Difficile spiegare a un pensionato che deve contribuire al bene del Paese con 1.200 euro netti al mese quando, chi ne guadagna tre volte tanto, non sborsa un centesimo

REGGIO EMILIA – Pensionati e sindacati vanno in piazza Prampolini, stasera, in collegamento diretto con Ballarò per parlare di pensioni e vitalizi degli ex parlamentari. Un accostamento che non deve sembrare populistico perché, a fronte del blocco della perequazione (adeguamento istat) imposto dalla riforma Fornero (recentemente definita incostituzionale dalla Consulta) a chi percepisce dai 1500 euro lordi in su, purtroppo non si è visto nessun taglio alle pensioni d’oro degli ex parlamentari.

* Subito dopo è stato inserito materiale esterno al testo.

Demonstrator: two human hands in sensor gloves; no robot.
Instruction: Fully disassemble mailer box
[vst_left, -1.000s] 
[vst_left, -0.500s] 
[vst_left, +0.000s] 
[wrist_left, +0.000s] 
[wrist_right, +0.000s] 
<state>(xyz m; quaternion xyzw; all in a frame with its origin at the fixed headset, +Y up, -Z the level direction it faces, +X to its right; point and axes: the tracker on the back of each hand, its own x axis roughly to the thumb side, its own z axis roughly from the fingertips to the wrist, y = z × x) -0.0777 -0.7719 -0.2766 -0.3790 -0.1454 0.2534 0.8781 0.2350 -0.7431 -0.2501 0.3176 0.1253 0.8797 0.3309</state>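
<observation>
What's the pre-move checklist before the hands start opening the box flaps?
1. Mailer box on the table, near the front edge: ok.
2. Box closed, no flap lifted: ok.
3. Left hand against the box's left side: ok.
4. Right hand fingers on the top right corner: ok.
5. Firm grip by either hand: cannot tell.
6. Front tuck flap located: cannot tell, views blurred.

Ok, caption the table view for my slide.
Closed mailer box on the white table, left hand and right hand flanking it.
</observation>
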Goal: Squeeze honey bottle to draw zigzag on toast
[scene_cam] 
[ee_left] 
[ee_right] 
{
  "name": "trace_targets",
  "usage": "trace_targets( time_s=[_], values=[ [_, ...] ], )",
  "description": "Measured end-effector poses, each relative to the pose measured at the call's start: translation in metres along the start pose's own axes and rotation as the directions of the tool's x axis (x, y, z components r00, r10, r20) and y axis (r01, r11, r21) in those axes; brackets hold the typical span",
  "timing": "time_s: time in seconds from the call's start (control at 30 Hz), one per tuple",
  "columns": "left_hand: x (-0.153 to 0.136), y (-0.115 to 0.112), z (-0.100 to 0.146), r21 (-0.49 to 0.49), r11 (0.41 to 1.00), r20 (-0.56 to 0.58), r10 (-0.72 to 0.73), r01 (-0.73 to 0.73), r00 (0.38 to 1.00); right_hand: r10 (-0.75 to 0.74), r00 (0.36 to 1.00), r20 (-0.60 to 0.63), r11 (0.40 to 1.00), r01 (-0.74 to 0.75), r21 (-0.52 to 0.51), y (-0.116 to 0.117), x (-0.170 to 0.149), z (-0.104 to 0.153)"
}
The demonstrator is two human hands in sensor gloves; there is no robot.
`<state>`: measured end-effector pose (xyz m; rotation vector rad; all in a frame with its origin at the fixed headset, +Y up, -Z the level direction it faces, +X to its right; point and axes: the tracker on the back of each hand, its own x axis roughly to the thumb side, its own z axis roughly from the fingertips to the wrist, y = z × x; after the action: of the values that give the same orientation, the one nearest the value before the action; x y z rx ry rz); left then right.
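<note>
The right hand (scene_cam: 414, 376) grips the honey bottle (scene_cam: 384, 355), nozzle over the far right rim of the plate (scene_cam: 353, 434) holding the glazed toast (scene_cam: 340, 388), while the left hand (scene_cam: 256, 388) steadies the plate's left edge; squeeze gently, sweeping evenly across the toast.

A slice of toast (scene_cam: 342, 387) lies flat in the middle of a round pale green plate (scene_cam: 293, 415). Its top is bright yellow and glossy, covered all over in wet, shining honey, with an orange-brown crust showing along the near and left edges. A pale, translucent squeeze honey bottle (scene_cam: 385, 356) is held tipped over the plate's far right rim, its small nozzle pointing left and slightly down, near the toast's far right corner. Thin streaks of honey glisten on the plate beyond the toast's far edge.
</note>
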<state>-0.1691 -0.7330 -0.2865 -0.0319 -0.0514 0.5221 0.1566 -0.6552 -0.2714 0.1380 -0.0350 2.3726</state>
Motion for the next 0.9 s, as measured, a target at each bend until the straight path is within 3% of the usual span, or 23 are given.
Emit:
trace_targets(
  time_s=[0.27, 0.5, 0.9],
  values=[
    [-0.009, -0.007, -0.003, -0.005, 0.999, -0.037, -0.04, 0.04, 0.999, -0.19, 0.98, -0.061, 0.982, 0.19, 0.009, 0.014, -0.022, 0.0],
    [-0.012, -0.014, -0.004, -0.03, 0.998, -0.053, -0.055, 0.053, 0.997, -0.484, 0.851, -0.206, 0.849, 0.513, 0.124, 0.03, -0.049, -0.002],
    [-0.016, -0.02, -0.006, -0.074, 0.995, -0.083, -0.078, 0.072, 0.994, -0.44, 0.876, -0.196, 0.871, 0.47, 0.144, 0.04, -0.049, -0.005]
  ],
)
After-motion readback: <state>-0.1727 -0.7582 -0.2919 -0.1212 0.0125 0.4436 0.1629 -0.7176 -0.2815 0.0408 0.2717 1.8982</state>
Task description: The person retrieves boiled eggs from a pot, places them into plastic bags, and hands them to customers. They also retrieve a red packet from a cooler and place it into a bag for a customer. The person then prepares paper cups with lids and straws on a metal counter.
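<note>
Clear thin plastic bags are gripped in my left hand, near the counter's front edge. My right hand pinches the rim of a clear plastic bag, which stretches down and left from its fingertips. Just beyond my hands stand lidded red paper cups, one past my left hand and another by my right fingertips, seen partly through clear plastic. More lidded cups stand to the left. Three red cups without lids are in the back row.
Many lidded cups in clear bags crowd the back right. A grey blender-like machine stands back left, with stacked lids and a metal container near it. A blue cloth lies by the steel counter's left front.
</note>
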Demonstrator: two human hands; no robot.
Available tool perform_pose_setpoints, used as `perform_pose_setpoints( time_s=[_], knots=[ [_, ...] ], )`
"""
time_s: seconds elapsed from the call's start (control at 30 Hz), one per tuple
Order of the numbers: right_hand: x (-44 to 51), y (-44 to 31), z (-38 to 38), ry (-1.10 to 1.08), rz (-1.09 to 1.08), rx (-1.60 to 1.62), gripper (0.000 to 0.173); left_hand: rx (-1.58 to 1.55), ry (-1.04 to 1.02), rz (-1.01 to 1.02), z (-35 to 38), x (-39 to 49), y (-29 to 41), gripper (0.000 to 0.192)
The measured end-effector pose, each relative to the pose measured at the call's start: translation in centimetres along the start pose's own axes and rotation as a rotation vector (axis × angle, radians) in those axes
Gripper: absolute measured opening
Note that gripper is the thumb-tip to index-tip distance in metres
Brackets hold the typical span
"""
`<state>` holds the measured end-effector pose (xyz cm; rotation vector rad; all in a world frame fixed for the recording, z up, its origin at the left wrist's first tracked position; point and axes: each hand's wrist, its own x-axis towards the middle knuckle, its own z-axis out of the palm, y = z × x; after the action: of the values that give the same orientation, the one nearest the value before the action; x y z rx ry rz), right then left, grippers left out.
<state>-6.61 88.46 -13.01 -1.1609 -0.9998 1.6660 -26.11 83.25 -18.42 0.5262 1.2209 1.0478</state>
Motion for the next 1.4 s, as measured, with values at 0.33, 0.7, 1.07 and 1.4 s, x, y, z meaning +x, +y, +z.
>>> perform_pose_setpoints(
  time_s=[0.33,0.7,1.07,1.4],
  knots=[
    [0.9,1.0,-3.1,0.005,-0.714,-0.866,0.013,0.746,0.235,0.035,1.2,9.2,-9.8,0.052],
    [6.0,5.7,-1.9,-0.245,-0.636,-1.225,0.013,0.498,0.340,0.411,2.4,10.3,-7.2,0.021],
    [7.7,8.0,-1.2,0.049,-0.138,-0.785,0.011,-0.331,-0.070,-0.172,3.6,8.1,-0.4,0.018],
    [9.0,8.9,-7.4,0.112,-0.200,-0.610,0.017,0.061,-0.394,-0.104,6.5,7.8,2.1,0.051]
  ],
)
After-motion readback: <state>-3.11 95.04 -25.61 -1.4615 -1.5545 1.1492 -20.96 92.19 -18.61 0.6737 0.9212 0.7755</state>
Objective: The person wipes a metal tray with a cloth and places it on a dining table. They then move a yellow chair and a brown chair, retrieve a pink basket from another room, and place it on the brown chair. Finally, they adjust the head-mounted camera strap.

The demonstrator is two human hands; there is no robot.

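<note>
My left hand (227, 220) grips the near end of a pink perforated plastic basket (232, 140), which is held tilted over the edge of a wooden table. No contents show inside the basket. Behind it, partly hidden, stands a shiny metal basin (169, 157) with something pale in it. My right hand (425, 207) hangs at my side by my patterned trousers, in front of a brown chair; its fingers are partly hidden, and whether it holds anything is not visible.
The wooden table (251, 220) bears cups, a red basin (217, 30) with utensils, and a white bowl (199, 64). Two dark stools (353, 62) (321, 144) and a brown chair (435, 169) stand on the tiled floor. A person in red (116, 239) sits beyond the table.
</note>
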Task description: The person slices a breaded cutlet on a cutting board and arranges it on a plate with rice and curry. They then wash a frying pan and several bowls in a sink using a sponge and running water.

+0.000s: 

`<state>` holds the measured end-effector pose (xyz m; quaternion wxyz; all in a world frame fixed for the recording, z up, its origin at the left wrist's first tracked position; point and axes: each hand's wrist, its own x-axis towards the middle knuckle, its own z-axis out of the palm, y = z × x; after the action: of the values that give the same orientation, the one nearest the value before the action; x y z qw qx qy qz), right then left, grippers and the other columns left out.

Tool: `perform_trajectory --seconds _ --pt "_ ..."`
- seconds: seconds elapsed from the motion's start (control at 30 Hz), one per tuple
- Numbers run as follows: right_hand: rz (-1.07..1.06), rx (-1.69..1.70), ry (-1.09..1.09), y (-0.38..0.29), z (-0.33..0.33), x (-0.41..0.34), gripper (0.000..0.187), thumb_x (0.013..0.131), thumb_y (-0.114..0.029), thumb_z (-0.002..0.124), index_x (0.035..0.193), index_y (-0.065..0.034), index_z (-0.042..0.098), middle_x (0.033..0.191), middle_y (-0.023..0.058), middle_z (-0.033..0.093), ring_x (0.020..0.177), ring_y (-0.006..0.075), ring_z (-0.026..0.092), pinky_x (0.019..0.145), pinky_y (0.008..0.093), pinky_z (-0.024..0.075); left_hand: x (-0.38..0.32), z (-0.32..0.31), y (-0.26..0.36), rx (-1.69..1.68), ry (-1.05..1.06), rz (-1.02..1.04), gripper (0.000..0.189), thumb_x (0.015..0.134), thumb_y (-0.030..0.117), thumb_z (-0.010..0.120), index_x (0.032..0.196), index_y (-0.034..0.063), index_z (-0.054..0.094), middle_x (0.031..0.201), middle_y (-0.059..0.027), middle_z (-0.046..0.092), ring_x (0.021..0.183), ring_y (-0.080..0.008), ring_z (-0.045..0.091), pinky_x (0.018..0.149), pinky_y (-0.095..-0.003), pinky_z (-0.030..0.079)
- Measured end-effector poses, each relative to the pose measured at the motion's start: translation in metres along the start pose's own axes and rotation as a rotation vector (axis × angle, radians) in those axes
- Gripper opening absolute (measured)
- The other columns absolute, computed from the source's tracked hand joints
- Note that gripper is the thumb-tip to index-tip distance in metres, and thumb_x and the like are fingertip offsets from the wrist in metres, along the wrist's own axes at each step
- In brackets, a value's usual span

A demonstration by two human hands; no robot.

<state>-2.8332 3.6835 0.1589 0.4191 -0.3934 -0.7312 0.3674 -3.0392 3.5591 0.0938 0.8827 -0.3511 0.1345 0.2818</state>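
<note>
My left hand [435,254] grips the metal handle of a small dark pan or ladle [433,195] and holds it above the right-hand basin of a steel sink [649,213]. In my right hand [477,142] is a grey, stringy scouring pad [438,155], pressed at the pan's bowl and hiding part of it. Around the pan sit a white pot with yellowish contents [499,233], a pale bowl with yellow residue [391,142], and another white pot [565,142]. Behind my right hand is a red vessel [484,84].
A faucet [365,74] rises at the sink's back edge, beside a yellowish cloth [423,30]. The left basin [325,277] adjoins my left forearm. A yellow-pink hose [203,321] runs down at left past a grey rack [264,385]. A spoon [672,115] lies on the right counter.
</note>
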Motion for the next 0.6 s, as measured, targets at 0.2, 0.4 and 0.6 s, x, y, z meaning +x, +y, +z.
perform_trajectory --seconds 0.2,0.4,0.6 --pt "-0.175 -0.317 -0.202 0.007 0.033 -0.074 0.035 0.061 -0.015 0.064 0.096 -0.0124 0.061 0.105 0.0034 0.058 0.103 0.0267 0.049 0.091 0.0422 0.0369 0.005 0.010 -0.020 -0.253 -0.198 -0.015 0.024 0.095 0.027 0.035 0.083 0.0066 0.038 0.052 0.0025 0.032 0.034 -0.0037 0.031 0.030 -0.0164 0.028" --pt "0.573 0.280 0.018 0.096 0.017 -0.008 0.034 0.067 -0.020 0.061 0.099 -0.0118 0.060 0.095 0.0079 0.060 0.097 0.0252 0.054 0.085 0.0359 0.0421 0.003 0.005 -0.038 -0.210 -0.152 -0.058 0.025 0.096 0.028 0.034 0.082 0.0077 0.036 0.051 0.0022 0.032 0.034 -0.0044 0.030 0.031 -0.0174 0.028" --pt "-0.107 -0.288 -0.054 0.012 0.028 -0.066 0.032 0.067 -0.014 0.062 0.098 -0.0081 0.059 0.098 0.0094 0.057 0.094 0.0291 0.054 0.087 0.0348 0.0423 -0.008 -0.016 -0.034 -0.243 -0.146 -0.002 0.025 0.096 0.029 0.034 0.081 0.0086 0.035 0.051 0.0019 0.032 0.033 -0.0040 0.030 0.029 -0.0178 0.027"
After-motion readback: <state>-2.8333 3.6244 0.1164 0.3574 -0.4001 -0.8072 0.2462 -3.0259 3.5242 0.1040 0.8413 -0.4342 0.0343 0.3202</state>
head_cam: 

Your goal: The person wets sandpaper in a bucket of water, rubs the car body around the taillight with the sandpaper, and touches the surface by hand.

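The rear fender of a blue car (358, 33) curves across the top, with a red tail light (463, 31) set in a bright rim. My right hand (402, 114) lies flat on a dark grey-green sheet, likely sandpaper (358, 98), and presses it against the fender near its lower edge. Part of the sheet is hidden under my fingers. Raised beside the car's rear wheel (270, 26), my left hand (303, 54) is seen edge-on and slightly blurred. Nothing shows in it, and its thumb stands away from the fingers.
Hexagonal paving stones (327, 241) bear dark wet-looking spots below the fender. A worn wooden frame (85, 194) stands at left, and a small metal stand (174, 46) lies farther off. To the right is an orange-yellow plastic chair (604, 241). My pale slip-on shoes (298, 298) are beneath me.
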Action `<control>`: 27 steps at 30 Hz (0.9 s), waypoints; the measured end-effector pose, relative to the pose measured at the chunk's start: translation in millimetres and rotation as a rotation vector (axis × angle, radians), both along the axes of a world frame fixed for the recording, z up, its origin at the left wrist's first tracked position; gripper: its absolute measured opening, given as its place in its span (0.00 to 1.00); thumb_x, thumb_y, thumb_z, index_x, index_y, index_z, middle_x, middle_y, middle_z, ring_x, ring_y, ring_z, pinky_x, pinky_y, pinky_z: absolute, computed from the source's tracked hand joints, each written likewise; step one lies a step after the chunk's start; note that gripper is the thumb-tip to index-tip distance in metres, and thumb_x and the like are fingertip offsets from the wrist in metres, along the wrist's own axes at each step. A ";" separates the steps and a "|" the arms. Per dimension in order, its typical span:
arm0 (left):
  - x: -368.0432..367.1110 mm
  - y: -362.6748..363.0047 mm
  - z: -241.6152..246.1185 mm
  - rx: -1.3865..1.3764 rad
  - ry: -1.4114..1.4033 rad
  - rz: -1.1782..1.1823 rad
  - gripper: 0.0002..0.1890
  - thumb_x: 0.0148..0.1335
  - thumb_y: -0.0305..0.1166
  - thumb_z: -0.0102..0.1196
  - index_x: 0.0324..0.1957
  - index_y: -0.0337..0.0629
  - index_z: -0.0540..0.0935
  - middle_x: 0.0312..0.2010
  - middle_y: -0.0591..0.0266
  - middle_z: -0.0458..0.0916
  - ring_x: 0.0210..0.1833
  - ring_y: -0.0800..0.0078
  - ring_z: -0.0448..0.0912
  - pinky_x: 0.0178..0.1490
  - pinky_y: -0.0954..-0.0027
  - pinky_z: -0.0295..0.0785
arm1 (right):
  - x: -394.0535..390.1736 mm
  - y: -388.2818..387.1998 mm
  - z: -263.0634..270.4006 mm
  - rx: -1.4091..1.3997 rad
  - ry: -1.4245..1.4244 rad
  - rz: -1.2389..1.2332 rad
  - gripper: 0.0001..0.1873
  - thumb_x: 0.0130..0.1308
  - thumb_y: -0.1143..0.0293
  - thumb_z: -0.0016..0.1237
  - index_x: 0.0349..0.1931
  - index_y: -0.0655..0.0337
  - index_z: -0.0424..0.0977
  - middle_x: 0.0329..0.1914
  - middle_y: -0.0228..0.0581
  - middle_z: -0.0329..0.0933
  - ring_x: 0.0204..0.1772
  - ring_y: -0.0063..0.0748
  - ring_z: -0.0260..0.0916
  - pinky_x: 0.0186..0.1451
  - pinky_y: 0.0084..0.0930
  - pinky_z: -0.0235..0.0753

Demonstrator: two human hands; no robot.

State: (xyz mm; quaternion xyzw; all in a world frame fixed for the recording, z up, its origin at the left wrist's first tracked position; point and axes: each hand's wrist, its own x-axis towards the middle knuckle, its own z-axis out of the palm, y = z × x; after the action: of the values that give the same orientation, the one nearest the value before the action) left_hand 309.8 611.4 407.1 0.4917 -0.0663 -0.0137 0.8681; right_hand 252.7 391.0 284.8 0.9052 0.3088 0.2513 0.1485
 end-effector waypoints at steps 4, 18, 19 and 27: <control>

Anzi, nel gennaio scorso, la Camera dei deputati ha bloccato un emendamento alla riforma costituzionale che prevedeva la rideterminazione, con effetto retroattivo, in base a parametri più equi delle pensioni degli ex parlamentari, vitalizi inclusi.

Qui, come è noto, è il Parlamento a dover decidere perché la riforma Fornero non si applica ai nostri ex deputati e senatori. Ebbene, una proposta di modifica, presentata nel gennaio scorso dal deputato di Scelta Civica Andrea Mazziotti, volta rideterminarne gli importi, è stata respinta. A favore dell’emendamento si erano espressi Scelta Civica, Movimento 5 Stelle e Fratelli d’Italia. Contrario il PD di Renzi, contraria la Lega di Salvini, contraria Forza Italia.

Assistiamo quindi a una politica che impone sacrifici ai cittadini che percepiscono pensioni nette da 1.200 euro al mese e che non vuole rideterminare trattamenti che, come minimo, ammontano a tre volte tanto. Si capisce bene perché gli ex parlamentari reggiani non vogliono venire a parlare di questa cosa nella trasmissione di Ballarò. Difficile guardare in faccia un pensionato che guadagna 1.200 euro netti al mese, dall’alto dei propri 3.000 e passa e spiegargli come mai tu non hai voluto contribuire al bene del Paese e lui sì.

Difficile anche spiegare la frase di Renzi di oggi quando dice, sempre sulle pensioni, alla luce della sentenza della Consulta, che “noi verificheremo cosa dice la sentenza e poi vedremo. La sentenza non dice che bisogna restituire tutto”. Appellarsi ai cavilli legislativi in un clima di questo tipo non pare molto saggio. Bisognerebbe fare i conti e restituire tutto fino all’ultimo centesimo. E poi, se mancano dei soldi, fare una bella legge e andare a riparametrare le pensioni degli ex parlamentari.